Удастся ли ему заинтересовать авантюристов, съехавшихся сюда со всех концов света, идеей банка для золотоискателей? Удается. Банк Генри Шлимана, простую длинную комнату, где он одновременно и управляющий, и клерк, и слуга, и швейцар, и охранник, посещает все больше народу. Особенно после того, как разносится молва, что Шлиман честно взвешивает золото и честно платит. Да и говорить с ним почти каждый может на своем родном языке, не прибегая к услугам плутов переводчиков!
Правда, опыт достается ему дорогой ценой, и за многие уловки своих клиентов ему приходится расплачиваться из собственного кармана, пока он не перестает на них попадаться. Банк открыт с шести утра до десяти вечера. Здесь толпятся испанцы и итальянцы, немцы и русские, поляки и французы. Они хотят избавить себя от тревоги за найденное золото или обменять его на деньги.

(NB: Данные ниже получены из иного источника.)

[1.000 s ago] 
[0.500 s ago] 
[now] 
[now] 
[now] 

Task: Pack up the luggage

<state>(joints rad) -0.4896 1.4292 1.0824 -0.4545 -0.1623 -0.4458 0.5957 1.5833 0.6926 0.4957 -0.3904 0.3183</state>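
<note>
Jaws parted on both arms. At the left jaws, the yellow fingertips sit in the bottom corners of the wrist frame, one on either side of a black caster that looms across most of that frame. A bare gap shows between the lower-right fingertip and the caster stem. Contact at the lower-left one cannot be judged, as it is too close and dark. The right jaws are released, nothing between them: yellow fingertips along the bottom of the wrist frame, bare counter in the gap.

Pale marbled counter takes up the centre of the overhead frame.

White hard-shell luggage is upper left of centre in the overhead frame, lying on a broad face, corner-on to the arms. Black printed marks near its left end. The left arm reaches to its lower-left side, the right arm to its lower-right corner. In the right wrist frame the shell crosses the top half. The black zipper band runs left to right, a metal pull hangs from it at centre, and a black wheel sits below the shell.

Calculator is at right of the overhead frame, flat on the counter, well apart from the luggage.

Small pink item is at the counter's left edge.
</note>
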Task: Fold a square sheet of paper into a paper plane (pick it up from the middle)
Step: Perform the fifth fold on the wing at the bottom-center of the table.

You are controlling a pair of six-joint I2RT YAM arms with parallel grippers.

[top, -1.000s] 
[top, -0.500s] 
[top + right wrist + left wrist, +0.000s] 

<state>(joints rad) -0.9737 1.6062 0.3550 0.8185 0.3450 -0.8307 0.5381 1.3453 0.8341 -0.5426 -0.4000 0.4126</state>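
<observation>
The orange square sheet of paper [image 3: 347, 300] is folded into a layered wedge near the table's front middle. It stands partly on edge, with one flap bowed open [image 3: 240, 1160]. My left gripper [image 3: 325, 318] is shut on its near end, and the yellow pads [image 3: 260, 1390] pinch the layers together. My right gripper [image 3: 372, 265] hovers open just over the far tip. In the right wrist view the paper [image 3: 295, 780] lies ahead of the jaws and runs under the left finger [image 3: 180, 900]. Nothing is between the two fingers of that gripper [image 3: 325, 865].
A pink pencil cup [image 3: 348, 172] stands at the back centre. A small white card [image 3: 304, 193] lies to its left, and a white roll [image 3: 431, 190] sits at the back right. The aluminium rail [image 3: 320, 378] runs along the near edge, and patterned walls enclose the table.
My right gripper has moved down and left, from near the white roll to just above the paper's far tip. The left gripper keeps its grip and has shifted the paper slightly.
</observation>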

Когда новое необычное начинание приносит первый успех, Шлимана подкашивает лихорадка, столь распространенная в болотистой долине Сакраменто, да к тому же еще и тиф. Если он сляжет, то все созданное им пойдет насмарку. Пока он выздоровеет, другие пожнут то, что он посеял. Значит, ему нельзя болеть, тем паче что у него нет ни заместителя, ни помощника, на которого можно положиться. Он велит поставить кровать в единственную комнату своего банка, глотает хинин, как другие глотают сахар, почти ничего не ест и не пьет. С трудом добираясь от постели к столу, он отпускает клиентов и опять ложится. И так продолжается много дней подряд, пока стальная воля не одерживает победы над недугом тела. Так же он побеждает и второй приступ, но это уже настойчивый сигнал о том, что природу хотя и можно одолеть, однако не считаться с ее законами нельзя. Для Шлимана сейчас важнее другое: в верховьях Сакраменто открыты новые золотоносные участки. Он боится, что увеличение добычи приведет к падению стоимости золота.
Шлиман ликвидирует банк и подводит итоги. Пятьдесят тысяч талеров, с которыми он в феврале 1850 года приехал в Америку, превратились за один год в его тысяч. Ему не приходит и в голову, что такая высокая прибыль, необычная даже для Америки тех лет, предосудительна в моральном отношении и с какой-либо стороны уязвима.
В обратный путь он отправляется не только с удвоенным капиталом. В газетах было объявлено, что Калифорния решением конгресса преобразована в самостоятельный штат. И в связи с этим каждый, кто 4 июля 1850 года находился в Калифорнии, автоматически становится гражданином Североамериканских Соединенных Штатов. Уроженцу Мекленбурга, ставшему в Голландии коммерсантом, нажившему состояние в России и удвоившему капитал в Америке, человеку, который и в Лондоне и в Париже чувствует себя как дома, это, по сути дела, безразлично. Но как знать, думает он, может, это когда-нибудь ему и пригодится.